- INPUT DATA -
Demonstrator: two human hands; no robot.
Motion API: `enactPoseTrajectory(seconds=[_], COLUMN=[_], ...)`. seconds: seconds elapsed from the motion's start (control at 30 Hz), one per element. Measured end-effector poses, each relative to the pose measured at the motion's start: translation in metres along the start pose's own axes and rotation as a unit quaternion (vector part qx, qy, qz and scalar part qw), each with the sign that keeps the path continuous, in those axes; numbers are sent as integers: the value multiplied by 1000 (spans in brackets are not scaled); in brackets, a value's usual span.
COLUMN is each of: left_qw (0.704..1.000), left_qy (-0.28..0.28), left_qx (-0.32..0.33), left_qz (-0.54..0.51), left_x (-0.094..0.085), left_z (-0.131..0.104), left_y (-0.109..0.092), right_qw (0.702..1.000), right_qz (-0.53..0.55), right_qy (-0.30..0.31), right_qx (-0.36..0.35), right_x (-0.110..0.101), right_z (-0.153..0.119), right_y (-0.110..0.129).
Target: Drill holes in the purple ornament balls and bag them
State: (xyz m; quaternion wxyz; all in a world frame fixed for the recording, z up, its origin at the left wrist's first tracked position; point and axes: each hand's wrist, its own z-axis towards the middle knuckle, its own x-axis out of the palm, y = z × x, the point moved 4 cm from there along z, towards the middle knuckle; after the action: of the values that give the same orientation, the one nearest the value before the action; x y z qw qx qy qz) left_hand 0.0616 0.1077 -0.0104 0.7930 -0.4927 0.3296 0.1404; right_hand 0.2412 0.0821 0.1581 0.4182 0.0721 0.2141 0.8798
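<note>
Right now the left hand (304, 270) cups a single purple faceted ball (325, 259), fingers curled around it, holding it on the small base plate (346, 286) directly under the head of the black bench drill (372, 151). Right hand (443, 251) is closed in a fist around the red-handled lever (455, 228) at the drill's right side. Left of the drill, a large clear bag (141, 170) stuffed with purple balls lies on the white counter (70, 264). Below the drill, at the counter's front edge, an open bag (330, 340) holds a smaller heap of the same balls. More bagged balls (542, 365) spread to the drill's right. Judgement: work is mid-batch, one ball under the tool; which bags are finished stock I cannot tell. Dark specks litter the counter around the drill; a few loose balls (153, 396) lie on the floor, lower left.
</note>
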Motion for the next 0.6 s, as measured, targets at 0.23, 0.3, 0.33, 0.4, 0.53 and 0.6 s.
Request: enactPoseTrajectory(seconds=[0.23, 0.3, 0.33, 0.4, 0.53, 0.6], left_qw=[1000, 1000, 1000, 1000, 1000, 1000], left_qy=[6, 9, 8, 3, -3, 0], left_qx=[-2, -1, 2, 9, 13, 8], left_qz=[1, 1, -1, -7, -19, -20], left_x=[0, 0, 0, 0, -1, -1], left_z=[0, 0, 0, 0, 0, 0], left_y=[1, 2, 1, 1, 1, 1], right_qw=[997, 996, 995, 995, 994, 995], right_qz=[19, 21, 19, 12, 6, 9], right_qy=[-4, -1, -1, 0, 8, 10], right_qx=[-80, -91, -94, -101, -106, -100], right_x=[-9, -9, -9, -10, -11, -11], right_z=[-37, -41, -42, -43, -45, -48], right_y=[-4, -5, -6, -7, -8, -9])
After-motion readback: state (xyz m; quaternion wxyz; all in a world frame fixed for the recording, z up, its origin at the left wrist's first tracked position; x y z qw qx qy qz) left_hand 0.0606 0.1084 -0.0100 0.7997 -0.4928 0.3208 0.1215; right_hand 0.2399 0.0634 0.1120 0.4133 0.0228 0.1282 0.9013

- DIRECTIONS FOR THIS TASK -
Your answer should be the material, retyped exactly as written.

- RESPONSE BELOW -
Demonstrator: two human hands; no robot.
Motion API: `enactPoseTrajectory(seconds=[_], COLUMN=[_], ...)`. seconds: seconds elapsed from the motion's start (control at 30 Hz), one per element. Measured end-effector poses, each relative to the pose measured at the motion's start: translation in metres along the start pose's own axes and rotation as a unit quaternion (vector part qx, qy, qz and scalar part qw), each with the sign that keeps the path continuous, in those axes; numbers are sent as integers: the value multiplied by 1000 (spans in brackets are not scaled); in brackets, a value's usual span.
COLUMN is each of: left_qw (0.704..1.000), left_qy (-0.28..0.28), left_qx (-0.32..0.33), left_qz (-0.54..0.51), left_x (-0.094..0.085), left_z (-0.131..0.104), left_y (-0.109..0.092), right_qw (0.702..1.000), right_qz (-0.53..0.55), right_qy (-0.30..0.31), right_qx (-0.36..0.35), right_x (-0.110..0.101), right_z (-0.153..0.119), right_y (-0.110..0.129).
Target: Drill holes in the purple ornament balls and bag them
State: (xyz m; quaternion wxyz; all in a world frame fixed for the recording, z up, its origin at the left wrist's first tracked position; point and axes: each hand's wrist, its own z-axis towards the middle knuckle, its own x-axis out of the palm, y = z × x, the point moved 4 cm from there along z, towards the middle knuckle; after the action: of the values that give the same orientation, the one nearest the value before the action; x y z qw qx qy qz) left_hand 0.0616 0.1077 -0.0104 0.7930 -0.4927 0.3296 0.1404; right_hand 0.2412 0.0821 0.1581 0.4182 0.0721 0.2141 0.8798
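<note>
Right now the left hand (304, 270) cups a single purple faceted ball (325, 259), fingers curled around it, holding it on the small base plate (346, 286) directly under the head of the black bench drill (372, 151). Right hand (443, 251) is closed in a fist around the red-handled lever (455, 228) at the drill's right side. Left of the drill, a large clear bag (141, 170) stuffed with purple balls lies on the white counter (70, 264). Below the drill, at the counter's front edge, an open bag (330, 340) holds a smaller heap of the same balls. More bagged balls (542, 365) spread to the drill's right. Judgement: work is mid-batch, one ball under the tool; which bags are finished stock I cannot tell. Dark specks litter the counter around the drill; a few loose balls (153, 396) lie on the floor, lower left.
</note>
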Motion for the next 0.6 s, as measured, targets at 0.23, 0.3, 0.33, 0.4, 0.53 and 0.6 s.
Request: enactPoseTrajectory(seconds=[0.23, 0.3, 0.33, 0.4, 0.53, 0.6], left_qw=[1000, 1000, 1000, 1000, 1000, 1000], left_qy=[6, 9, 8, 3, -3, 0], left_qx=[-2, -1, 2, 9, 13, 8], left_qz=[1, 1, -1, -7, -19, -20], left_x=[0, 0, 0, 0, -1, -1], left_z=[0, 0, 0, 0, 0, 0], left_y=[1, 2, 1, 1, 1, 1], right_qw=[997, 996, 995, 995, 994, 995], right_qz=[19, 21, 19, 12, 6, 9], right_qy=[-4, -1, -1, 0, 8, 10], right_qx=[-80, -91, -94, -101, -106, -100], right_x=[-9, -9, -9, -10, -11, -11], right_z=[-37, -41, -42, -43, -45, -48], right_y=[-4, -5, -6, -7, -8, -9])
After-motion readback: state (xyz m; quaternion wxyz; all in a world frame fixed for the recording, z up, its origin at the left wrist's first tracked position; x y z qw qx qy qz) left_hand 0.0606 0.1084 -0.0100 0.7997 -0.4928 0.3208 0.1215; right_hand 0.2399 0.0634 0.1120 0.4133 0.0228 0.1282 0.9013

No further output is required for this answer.